= TASK ITEM =
From the listing below, set down exactly the lines between the one holding "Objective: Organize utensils" and the one holding "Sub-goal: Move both", inclusive. No other line is wanted.

_ _ _ _

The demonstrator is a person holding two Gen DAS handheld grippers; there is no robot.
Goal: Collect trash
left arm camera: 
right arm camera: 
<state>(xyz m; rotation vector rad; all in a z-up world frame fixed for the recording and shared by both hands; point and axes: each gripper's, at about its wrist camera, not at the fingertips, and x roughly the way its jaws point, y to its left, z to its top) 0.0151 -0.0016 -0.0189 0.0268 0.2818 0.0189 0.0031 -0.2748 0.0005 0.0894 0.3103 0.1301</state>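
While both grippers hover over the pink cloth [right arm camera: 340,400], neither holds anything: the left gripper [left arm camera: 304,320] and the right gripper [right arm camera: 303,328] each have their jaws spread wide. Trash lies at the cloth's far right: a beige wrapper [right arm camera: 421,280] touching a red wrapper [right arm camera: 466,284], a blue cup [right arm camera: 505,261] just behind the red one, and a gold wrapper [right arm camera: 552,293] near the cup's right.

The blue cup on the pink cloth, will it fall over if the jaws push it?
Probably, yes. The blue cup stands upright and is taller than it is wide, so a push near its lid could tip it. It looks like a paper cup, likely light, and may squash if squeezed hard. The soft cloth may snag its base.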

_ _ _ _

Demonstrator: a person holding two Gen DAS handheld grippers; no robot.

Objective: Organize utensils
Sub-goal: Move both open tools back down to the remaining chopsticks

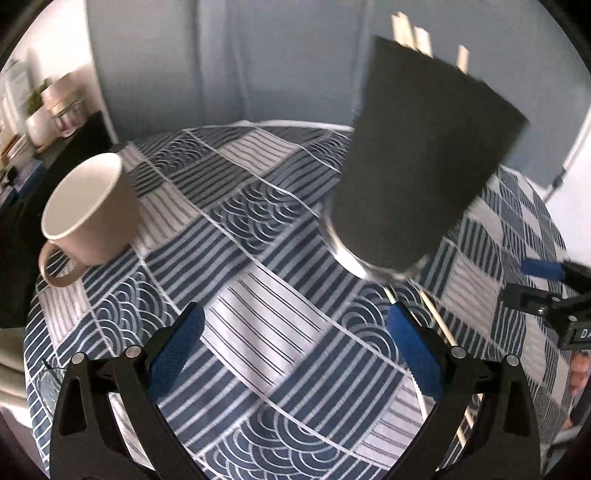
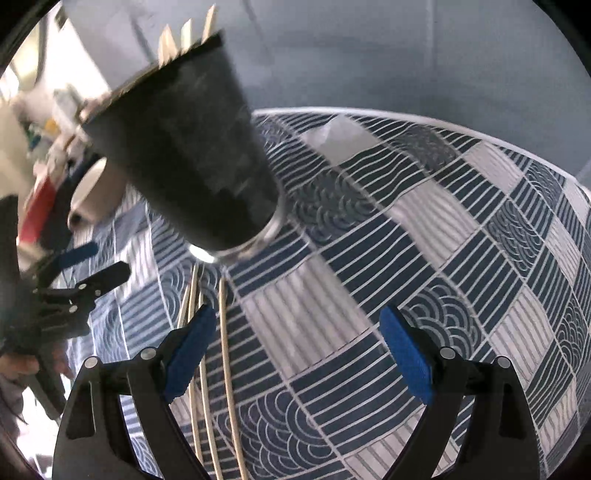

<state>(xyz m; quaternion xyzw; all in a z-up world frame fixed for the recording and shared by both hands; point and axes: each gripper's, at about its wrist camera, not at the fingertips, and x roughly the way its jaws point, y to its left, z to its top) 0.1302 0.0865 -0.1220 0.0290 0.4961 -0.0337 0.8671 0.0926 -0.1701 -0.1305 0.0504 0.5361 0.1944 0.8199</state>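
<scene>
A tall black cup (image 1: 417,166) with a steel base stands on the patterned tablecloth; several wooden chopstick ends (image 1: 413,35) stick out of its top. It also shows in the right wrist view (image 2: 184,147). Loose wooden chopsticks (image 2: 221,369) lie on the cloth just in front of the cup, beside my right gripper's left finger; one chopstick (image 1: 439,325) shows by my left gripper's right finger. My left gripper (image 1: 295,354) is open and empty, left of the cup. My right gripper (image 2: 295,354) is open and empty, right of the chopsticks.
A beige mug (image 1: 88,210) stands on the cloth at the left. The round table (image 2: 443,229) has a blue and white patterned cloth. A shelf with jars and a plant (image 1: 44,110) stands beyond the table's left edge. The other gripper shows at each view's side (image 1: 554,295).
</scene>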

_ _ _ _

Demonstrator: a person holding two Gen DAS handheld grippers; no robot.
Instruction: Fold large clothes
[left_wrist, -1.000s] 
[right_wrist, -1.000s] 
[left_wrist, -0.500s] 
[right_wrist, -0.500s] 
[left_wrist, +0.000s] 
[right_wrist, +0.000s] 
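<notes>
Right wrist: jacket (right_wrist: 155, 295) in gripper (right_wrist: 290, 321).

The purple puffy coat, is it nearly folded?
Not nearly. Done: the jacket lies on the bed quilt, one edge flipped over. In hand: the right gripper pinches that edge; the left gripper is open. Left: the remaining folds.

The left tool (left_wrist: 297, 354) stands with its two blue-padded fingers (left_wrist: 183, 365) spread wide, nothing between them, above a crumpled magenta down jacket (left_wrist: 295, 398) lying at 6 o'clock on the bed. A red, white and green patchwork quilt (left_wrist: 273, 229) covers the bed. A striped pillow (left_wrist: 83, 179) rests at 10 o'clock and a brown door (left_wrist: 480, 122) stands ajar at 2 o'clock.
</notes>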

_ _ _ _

= SOLUTION =
Objective: Organize utensils
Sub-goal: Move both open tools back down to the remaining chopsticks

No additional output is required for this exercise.